Writer Thomas Friedman calls this group the "Nutty and Energetic Republicans," one of the three schools forming in the U.S. This grouping is composed of old cold warriors, extreme isolationists and unilateralists, and outright fools, he says. It is this faction that prevailed in the Senate vote on the test ban, defeating the two other schools: the "Serious but Timid Republicans," who have serious and thoughtful policies to offer but are in the minority in their own party at present, and the "Serious but Lazy Democrats" who have the right instincts—focus on policies that can forge a stabilizing and sustainable globalization—but often lack the courage of their convictions or the ability to focus and persevere in the political battles.
This description, summarized by Friedman in his column in The New York Times of October 27, seems compelling, entertaining and largely accurate.
It may yet be that the strong global reaction to the Senate rejection of the test ban and U.S. plans to deploy missile defenses may have some impact on the serious Republican and Democrats. There were, in fact, some positive developments in late October, as Senator John Warner, the Republican chairman of the Senate Armed Services Committee, introduced a bill to form a bi-partisan commission to review the Comprehensive Test Ban Treaty, so that in his words, "the consideration of a nuclear testing treaty can go forward and people around the globe will have a better understanding of our efforts to achieve a more secure world." Senator Warner said he was motivated in large part by the "misunderstandings" about the Senate vote.
Such considerations may lead to Senate reconsideration and approval of the test ban treaty after the 2000 elections, and even a delay in President Clinton’s plans to deploy a national missile defense system. These developments, however, will require the political victory of the "serious" Republicans and Democrats over the "nutty" far-right.

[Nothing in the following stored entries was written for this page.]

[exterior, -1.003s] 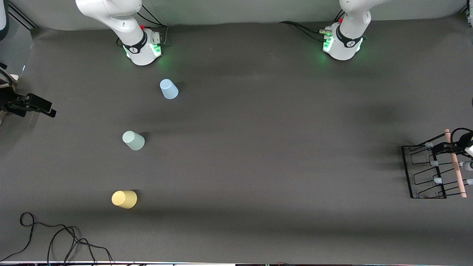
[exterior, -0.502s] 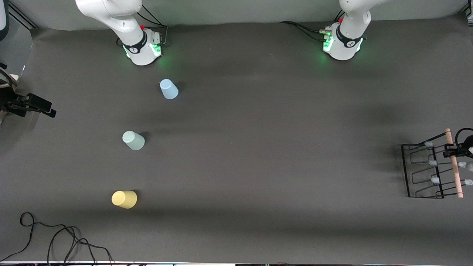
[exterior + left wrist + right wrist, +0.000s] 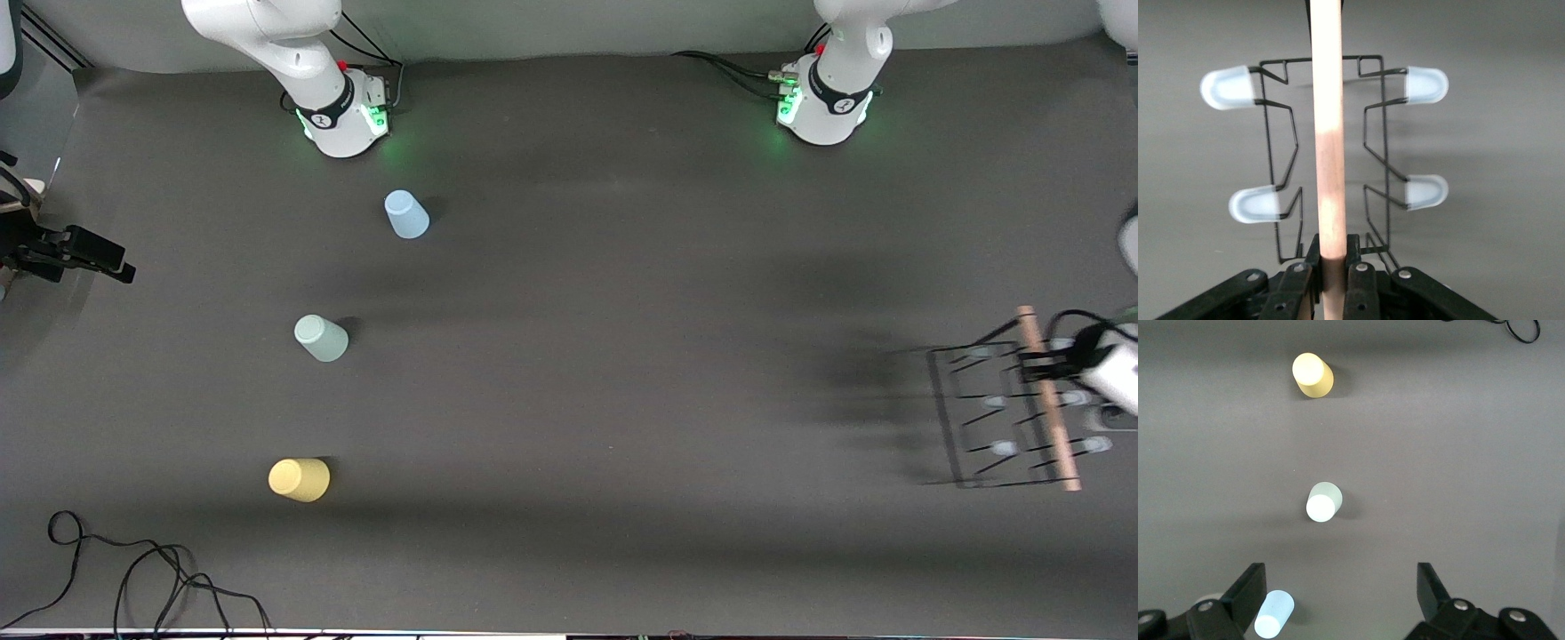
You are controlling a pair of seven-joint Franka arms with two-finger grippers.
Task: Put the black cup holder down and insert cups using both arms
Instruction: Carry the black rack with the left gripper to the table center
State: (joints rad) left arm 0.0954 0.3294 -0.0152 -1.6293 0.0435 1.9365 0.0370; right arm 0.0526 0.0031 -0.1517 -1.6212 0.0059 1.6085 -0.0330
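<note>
My left gripper [image 3: 1036, 364] is shut on the light wooden rod handle [image 3: 1328, 133] of the black cup holder [image 3: 944, 418], near the left arm's end of the table. The wire rack [image 3: 1385, 133] hangs below the rod with its pale pegs [image 3: 1231, 88] sticking out sideways. Three cups stand upside down toward the right arm's end: light blue [image 3: 407, 215], mint green [image 3: 321, 338] and yellow [image 3: 300, 479]. My right gripper [image 3: 1341, 587] is open high over the table, with nothing between its fingers. Its wrist view shows the blue cup [image 3: 1274, 614], the mint cup [image 3: 1323, 501] and the yellow cup [image 3: 1313, 375] below.
The two arm bases [image 3: 342, 111] [image 3: 827, 102] stand along the edge farthest from the front camera. A black device [image 3: 62, 253] juts in at the right arm's end. A loose black cable [image 3: 133, 569] lies near the front corner there.
The left gripper has closed on the rod handle. The holder has come up off the table and shifted a little toward the table's middle. The cups have not moved.
</note>
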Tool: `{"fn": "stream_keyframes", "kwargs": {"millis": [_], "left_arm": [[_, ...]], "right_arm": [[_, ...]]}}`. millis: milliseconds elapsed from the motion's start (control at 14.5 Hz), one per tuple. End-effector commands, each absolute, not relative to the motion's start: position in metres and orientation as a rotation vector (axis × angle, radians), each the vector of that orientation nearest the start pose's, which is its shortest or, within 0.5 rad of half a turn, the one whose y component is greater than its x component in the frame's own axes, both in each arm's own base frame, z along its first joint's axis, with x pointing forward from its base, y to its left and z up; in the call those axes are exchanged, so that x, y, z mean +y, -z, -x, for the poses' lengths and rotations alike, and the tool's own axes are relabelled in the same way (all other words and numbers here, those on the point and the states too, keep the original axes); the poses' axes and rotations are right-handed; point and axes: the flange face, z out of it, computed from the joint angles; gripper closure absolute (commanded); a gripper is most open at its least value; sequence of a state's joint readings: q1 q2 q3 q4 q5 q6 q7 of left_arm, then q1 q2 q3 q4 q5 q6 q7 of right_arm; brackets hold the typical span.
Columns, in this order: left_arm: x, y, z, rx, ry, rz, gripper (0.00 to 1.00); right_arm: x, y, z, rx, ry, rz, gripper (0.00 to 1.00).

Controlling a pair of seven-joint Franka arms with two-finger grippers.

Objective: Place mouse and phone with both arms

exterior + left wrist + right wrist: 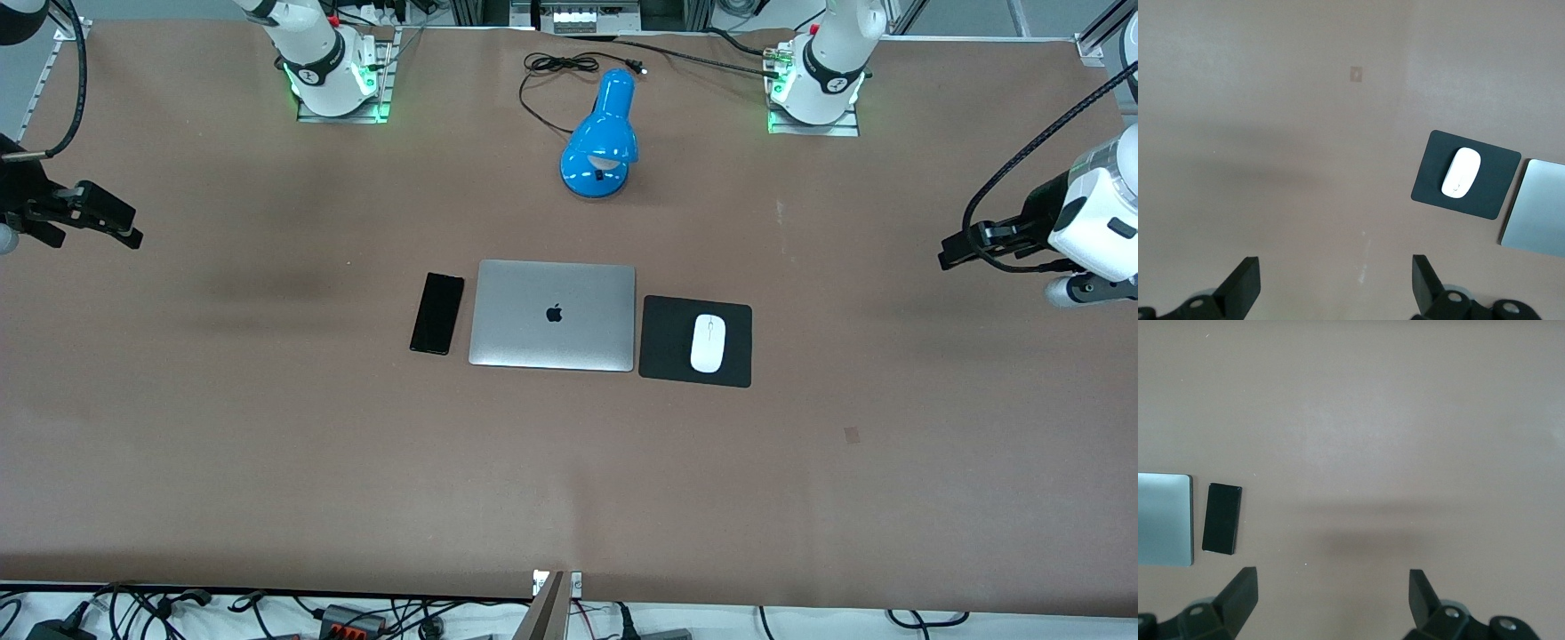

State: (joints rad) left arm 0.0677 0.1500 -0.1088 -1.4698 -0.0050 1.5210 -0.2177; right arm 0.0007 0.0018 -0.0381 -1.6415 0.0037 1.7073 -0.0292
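Left end effector (951,252) hangs in the air over bare surface (267,462) at the left arm's end, well apart from the laptop (552,315); fingers spread wide, nothing between them. Its own wrist view shows only the two finger tips (1241,287), the rest cut off at the frame edge. Left arm (1098,213) partly out of the front view.

Right end effector (124,229) over bare surface at the right arm's end, also well apart from the laptop; released, fingers wide, empty. Right wrist view again shows only the finger tips (1238,593). Most of the right arm (302,44) above the base is out of frame.

Largest to smallest, all placed from the laptop:
- Surface: brown covering, runs past the frame edges.
- Laptop: silver, lid closed, logo up, mid-surface. Cut off at the edge in both wrist views.
- Desk lamp (602,138): blue, farther from the front camera than the laptop, between the two arm bases. Shade tipped down so the bulb is mostly hidden; black cord (556,67) loops away from it.
- Mouse pad (667,342): black, just beside the laptop toward the left arm's end; whether the edges touch is hard to tell.
- Phone (437,313): black, flat, screen dark, just beside the laptop toward the right arm's end, a narrow gap between, long side roughly parallel to the laptop's edge.
- Mouse (708,343): white, on the mouse pad, roughly centred, thin scroll line barely visible.
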Motion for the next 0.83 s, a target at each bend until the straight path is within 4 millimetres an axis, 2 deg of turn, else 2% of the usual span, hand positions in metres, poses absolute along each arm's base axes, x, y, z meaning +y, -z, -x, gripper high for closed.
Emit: {"fn": "stream_keyframes", "kwargs": {"millis": [0,761], "left_arm": [[-0.0203,-0.5855,-0.5855,-0.275,-0.15,3.13,0.0],[-0.0203,-0.5861,-0.5854,-0.272,-0.15,3.13,0.0]], "right_arm": [[-0.0221,-0.6082,-0.5534,-0.007,0.092,3.139,0.0],[-0.0223,-0.6108,-0.5514,-0.012,0.089,3.142,0.0]]}}
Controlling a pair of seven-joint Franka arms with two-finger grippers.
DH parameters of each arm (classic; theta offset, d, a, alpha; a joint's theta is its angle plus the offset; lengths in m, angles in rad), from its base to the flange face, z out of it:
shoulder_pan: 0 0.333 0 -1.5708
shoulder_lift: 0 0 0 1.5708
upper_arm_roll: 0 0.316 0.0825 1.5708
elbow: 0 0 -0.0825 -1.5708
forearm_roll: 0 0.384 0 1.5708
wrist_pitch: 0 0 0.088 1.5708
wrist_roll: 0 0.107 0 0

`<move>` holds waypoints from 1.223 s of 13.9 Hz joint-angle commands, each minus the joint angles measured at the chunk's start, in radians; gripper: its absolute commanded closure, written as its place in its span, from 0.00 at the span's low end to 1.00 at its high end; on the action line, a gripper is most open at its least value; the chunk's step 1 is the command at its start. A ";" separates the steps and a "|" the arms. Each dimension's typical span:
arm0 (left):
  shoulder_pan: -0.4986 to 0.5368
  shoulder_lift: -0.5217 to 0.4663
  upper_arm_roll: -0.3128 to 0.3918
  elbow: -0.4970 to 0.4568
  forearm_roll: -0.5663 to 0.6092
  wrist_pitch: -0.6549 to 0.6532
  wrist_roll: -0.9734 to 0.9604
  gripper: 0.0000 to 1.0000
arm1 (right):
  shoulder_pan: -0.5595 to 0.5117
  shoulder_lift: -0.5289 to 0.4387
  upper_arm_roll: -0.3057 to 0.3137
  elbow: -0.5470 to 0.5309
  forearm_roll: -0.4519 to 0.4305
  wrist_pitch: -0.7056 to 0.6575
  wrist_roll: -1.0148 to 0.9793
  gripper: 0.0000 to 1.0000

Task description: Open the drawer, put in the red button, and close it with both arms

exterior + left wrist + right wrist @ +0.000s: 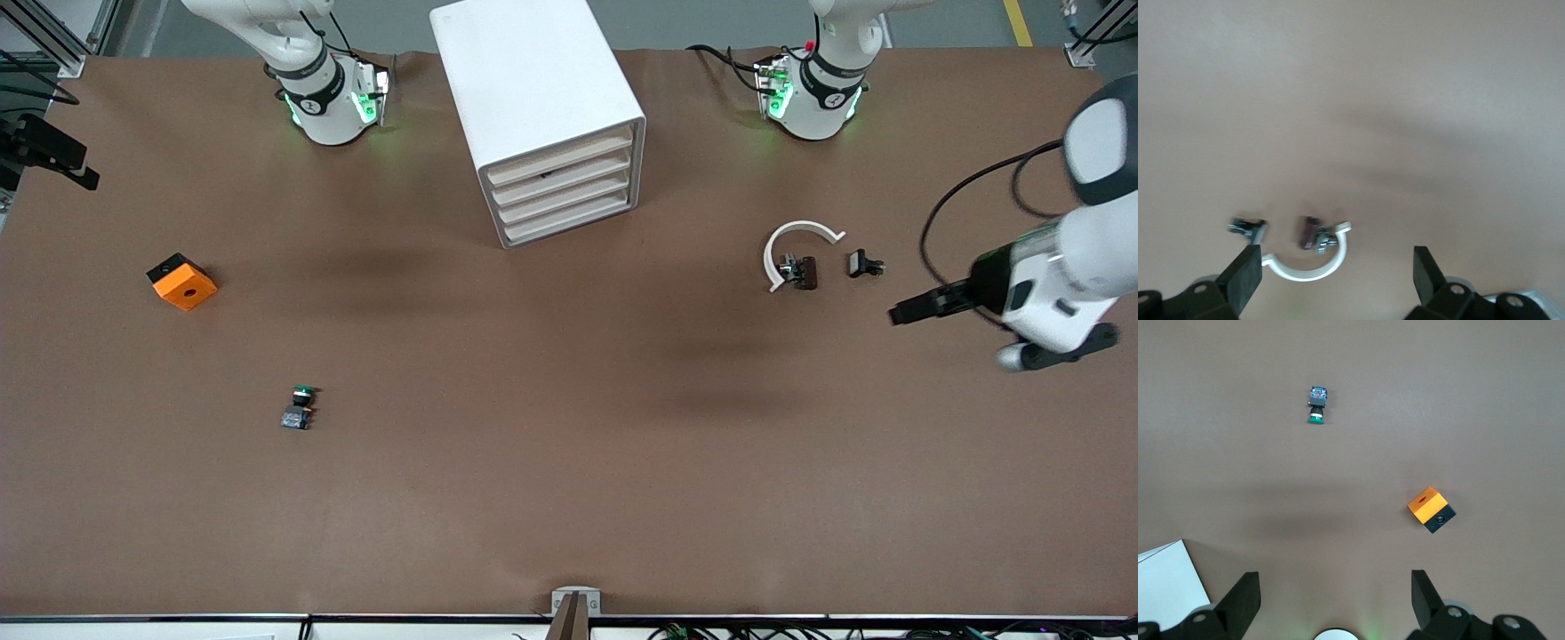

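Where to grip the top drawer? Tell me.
Pinch the top drawer's front lip, coming at the cabinet's front: no handle shows, only that thin edge. The open left gripper, over the table's left-arm end, seems better placed; the open right gripper waits.

- The drawer (562, 149), the topmost cream tray in the white cabinet (533, 80), is shut, near the bases' edge
- The red button (803, 272) lies on its side toward the left arm's end
- The left gripper (900, 313) hangs over that end's edge, fingers apart
- The right gripper (1331, 600) is likewise spread
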 commanded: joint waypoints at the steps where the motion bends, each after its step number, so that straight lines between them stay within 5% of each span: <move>1: 0.094 -0.129 -0.017 -0.135 0.013 0.000 0.169 0.00 | -0.018 -0.020 0.008 -0.019 0.009 0.006 -0.021 0.00; 5: 0.162 -0.228 -0.017 -0.237 0.003 0.050 0.312 0.00 | -0.020 -0.020 0.008 -0.019 0.036 0.006 -0.010 0.00; 10: 0.122 -0.220 0.003 -0.153 0.006 0.084 0.337 0.00 | -0.020 -0.020 0.007 -0.019 0.036 0.002 -0.012 0.00; 14: -0.207 -0.190 0.328 -0.074 0.009 0.084 0.335 0.00 | -0.020 -0.020 0.007 -0.019 0.036 0.005 -0.013 0.00; 17: -0.252 -0.167 0.365 -0.048 0.011 0.084 0.334 0.00 | -0.020 -0.022 0.008 -0.019 0.035 0.003 -0.013 0.00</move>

International opinion can play a strong role in this internal U.S. struggle as responsible political and business leaders of both parties come to appreciate the destabilizing impact of U.S. withdrawal from the non-proliferation regime. It is unlikely, however, to have any impact on the far-right faction. Thus far, they have proven immune to international and centrist entreats for reason and have shown repeatedly that energy, ideology, and political skill can defeat "squeamish" internationalism, no matter how many paper broadsides are fired in the battle. To prevail, internationalists will have to be as determined and persistent as the neo-isolationists. The months ahead will tell whether they are up to the task.